_What you should do_
Show the lines of the material that contain the word "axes".

_Information provided_
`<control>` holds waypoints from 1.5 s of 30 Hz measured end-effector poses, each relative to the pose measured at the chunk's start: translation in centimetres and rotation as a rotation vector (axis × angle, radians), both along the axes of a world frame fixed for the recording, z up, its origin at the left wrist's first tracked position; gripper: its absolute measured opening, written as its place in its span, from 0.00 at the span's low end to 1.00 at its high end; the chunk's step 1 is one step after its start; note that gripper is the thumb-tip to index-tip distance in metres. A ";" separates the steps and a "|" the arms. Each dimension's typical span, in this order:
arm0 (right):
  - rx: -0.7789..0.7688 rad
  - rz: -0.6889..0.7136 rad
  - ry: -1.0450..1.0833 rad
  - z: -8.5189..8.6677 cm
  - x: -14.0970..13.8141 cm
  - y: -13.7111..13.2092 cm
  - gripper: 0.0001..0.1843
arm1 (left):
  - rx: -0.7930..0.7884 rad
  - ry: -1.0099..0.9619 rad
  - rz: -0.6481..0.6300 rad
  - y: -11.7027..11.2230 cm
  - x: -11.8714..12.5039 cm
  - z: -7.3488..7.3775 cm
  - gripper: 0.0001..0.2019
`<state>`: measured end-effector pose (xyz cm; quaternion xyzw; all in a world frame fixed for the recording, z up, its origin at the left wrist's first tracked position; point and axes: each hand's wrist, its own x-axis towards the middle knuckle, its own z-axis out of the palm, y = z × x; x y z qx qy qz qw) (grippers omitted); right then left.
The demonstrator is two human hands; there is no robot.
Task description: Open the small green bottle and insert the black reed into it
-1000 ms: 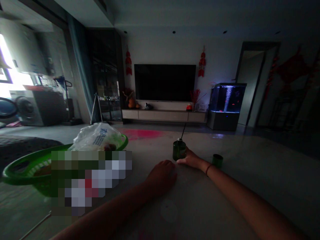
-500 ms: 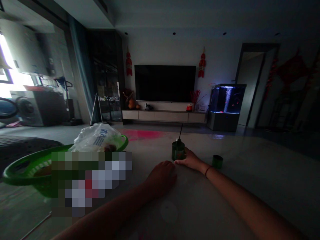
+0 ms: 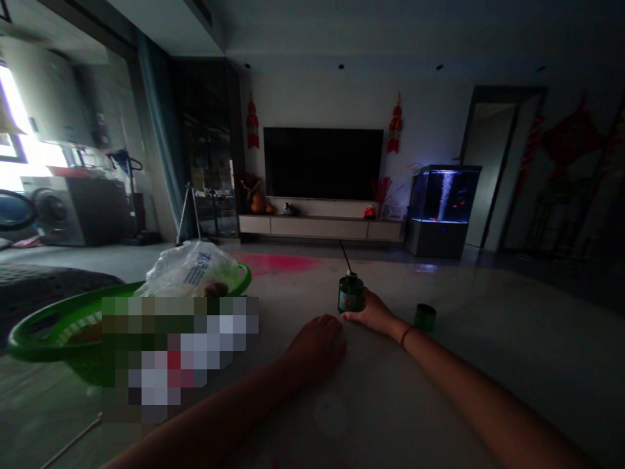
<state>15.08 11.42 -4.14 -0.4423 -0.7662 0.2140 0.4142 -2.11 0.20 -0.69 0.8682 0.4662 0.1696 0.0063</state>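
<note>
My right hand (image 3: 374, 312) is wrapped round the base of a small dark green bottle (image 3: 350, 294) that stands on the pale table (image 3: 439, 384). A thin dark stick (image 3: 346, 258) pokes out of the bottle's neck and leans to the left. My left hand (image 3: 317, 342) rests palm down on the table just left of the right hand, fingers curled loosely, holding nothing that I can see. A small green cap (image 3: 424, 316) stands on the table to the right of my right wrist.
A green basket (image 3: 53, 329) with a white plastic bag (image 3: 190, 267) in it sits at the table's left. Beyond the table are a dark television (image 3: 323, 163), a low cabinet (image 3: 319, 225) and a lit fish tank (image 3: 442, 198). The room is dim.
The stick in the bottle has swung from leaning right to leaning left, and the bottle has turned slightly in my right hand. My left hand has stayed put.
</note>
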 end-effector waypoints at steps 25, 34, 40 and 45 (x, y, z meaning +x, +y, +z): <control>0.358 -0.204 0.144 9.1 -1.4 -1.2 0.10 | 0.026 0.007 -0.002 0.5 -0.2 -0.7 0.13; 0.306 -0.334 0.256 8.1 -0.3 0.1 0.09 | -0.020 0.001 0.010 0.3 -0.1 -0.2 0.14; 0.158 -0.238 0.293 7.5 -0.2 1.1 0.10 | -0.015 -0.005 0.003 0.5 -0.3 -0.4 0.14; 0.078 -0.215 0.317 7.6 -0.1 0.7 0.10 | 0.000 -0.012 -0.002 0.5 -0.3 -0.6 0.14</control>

_Result_
`<control>` holds waypoints from 1.5 s of 30 Hz measured end-effector poses, each relative to the pose measured at the chunk's start: translation in centimetres and rotation as a rotation vector (axis × angle, radians), both along the axes of a world frame fixed for the recording, z up, its origin at the left wrist's first tracked position; gripper: its absolute measured opening, written as its place in its span, from 0.00 at the span's low end to 1.00 at its high end; the chunk's step 1 is one step after its start; note that gripper is the thumb-tip to index-tip distance in metres. A ";" separates the steps and a "|" the arms. Each dimension's typical span, in this order:
`<state>`: measured end-effector pose (xyz cm; quaternion xyzw; all in a world frame fixed for the recording, z up, its origin at the left wrist's first tracked position; point and axes: each hand's wrist, its own x-axis towards the middle knuckle, its own z-axis out of the palm, y = z × x; x y z qx qy qz qw) (grippers omitted); right then left.

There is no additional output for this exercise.